Sitting in an armchair in my mother’s lounge, there’s an audio accompaniment of clattering crockery emanating from the kitchen as I commence today’s journal. This distracting sound courtesy of her returning freshly washed breakfast bowls, plates and cutlery to their allotted sections of the chamber’s cupboards and drawers.
A task I ordinarily assist with when visiting Mrs S senior’s abode, but as I wanted to ‘crack on’ with this literary offering one I’ve dodged on this occasion. The reason being the time for chronicling my musings is of a premium today; a result of a busy day ahead, These events including this morning’s attendance at a funeral, along with a scheduled dental appointment this afternoon.
The former to pay respects to Joely, the 17-year old daughter of a good friend, who was cruelly taken a few weeks ago after a short illness. Dreadful circumstances which I can only imagine to be the most heartbreaking of experiences for her family – Losing your child surely the worst possible life event a parent could ever face.
Despite seeking words adequately reflecting the grimness of my friend’s situation, I’m really struggling to unearth an adjective or noun strong enough to describe the melancholic plateau where she and her family must currently reside.
Under circumstances manifesting this magnitude of grief there’s no locutions anyone could express, verbally or in essay, capable of easing the parent’s despair. I’d venture it there’s probably no word(s) strong enough to describe the anguish currently wracking their tortured souls.
It’s events like that being endured by my buddy which truly test my religious faith. As someone who’s a recent convert to the secular teachings of the late Christopher Hitchens, Sam Harris and Richard Dawkins, my deist/atheist leanings become ever stronger when witnessing experiences currently suffered by my friend.

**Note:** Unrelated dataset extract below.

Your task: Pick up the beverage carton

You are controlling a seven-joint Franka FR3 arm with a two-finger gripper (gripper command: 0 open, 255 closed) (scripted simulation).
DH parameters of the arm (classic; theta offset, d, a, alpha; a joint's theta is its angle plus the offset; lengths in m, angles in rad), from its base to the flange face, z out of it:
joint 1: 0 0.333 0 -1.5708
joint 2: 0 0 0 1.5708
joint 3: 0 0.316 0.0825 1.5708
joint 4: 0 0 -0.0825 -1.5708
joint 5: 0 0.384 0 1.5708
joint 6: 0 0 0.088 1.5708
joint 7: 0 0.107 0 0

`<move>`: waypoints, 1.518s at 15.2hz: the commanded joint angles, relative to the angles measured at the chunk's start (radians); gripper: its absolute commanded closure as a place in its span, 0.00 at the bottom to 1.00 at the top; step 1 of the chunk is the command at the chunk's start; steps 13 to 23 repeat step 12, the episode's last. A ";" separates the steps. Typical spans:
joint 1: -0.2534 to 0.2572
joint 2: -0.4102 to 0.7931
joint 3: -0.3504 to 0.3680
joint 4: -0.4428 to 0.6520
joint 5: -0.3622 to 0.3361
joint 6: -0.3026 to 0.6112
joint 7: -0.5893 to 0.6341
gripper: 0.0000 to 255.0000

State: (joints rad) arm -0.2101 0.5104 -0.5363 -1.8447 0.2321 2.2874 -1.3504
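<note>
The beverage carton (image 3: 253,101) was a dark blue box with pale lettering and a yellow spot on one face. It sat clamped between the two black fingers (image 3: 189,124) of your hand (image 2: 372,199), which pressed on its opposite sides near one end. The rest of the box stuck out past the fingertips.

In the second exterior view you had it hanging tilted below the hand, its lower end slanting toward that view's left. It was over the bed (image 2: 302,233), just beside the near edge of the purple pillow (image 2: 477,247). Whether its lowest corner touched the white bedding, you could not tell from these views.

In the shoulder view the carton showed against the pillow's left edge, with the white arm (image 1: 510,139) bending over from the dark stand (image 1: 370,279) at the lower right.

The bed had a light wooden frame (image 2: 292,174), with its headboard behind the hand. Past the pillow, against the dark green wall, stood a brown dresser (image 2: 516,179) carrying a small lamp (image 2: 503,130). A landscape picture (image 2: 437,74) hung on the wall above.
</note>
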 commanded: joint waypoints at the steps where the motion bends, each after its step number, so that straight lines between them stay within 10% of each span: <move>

As much as I want to believe there’s a spiritual trinity watching over us, from my observations there’s little to convince me sinners are held more accountable for their actions than the more righteous theists. Psalm 37:29 tells us “The righteous shall inherit the land, and dwell upon it forever.“…… I let you write your own punchline for how accurate you find that particular teaching.

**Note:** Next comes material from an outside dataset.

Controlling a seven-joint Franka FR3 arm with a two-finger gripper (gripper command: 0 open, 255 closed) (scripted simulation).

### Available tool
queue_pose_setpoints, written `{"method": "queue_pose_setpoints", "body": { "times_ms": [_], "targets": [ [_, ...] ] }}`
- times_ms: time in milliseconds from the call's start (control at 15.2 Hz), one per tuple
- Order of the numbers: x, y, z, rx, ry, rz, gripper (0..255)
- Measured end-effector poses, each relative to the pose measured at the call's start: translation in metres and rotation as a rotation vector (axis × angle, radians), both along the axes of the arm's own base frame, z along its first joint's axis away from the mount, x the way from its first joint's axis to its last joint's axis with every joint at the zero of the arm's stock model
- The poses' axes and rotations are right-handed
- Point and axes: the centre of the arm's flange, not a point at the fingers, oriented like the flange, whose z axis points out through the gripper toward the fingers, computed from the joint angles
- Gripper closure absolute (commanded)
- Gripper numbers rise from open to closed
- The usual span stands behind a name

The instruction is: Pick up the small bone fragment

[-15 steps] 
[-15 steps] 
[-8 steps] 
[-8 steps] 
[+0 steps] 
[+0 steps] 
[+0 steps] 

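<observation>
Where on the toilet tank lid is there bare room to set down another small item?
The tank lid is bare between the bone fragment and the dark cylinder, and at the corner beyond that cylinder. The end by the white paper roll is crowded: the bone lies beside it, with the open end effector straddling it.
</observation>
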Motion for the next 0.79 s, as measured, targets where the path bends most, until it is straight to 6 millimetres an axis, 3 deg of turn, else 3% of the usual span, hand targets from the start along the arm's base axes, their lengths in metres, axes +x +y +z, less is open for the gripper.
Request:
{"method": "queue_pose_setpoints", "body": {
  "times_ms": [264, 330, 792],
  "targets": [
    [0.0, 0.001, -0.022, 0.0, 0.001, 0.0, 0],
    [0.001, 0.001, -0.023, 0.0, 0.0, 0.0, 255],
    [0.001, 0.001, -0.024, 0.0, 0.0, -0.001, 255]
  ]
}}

If anything it seems to me those who least deserve to be the recipients of bad fortune actually have more detritus in their lives to deal with. Admittedly, that’s a highly subjective uninformed observation on my part. However, in over half a century on this planet it’s become clear there’s no basis to teachings claiming more righteous, humane individuals will have an easier ride than the wicked…… If there’s no heaven they’ve been led a right merry dance!
To be honest. even if the sinful did have more dross to deal with than the ‘do-gooders’, their dysfunctional persona may lead to them not dealing with it anyway. Running off to let more responsible individuals clear up their mess.

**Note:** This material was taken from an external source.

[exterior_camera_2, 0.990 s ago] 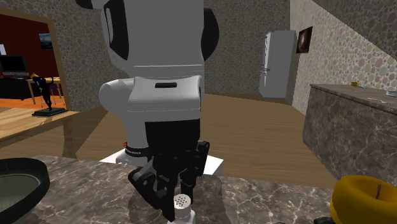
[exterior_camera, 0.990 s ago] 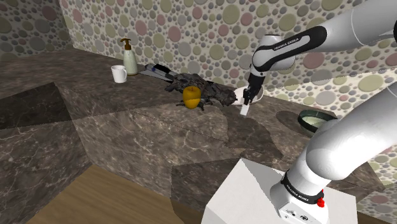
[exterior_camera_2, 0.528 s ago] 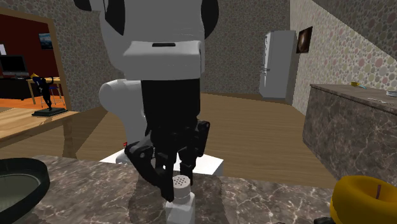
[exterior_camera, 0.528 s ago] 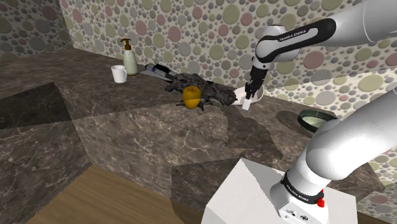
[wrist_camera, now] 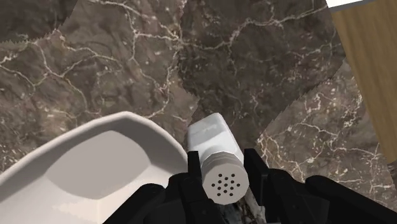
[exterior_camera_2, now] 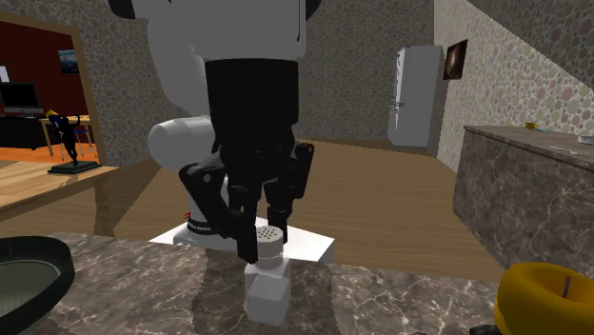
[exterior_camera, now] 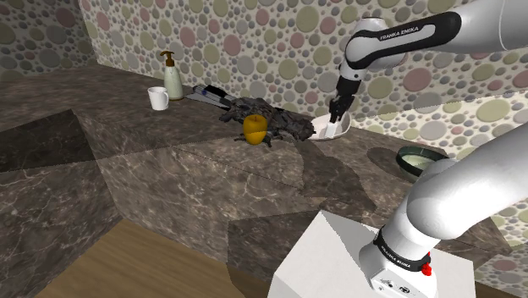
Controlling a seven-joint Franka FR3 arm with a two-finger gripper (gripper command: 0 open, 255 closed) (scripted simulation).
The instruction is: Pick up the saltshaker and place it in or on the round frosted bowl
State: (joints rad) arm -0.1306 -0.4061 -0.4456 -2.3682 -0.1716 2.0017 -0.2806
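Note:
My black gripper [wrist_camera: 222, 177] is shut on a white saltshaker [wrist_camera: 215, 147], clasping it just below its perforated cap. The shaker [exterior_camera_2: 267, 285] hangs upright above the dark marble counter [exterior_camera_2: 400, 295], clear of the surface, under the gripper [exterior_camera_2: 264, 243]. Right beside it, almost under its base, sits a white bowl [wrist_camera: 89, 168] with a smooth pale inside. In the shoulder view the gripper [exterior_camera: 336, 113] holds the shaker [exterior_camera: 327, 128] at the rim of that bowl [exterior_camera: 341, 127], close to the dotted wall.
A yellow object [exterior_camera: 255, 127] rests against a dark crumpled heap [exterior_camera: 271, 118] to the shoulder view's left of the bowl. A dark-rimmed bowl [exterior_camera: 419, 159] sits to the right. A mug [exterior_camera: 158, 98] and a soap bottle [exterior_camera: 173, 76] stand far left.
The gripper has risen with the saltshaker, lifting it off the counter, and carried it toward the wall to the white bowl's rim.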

As I alluded to above, I really want to believe the indoctrinations of my childhood Sunday school lessons at Cromer Avenue United Reform Church, Gateshead. Religious teachings from well-intentioned people whose aim was to guide their charges on a path that’d contribute, along with input from parents and other mentors, to them becoming respectful, upright individuals…… Worthy aims; however, behavioural traits I’d argue that can be honed in secular environments, not exclusively by religion.
My heart truly goes out to Joely’s family for having to endure this dreadful life event. If I’d had a child taken from me before they’d reached adulthood my faith would’ve been severely tested. Something that wouldn’t be fixed by being told the vague catch-all reason by one of his Earthly spokespersons that “God works in mysterious ways!”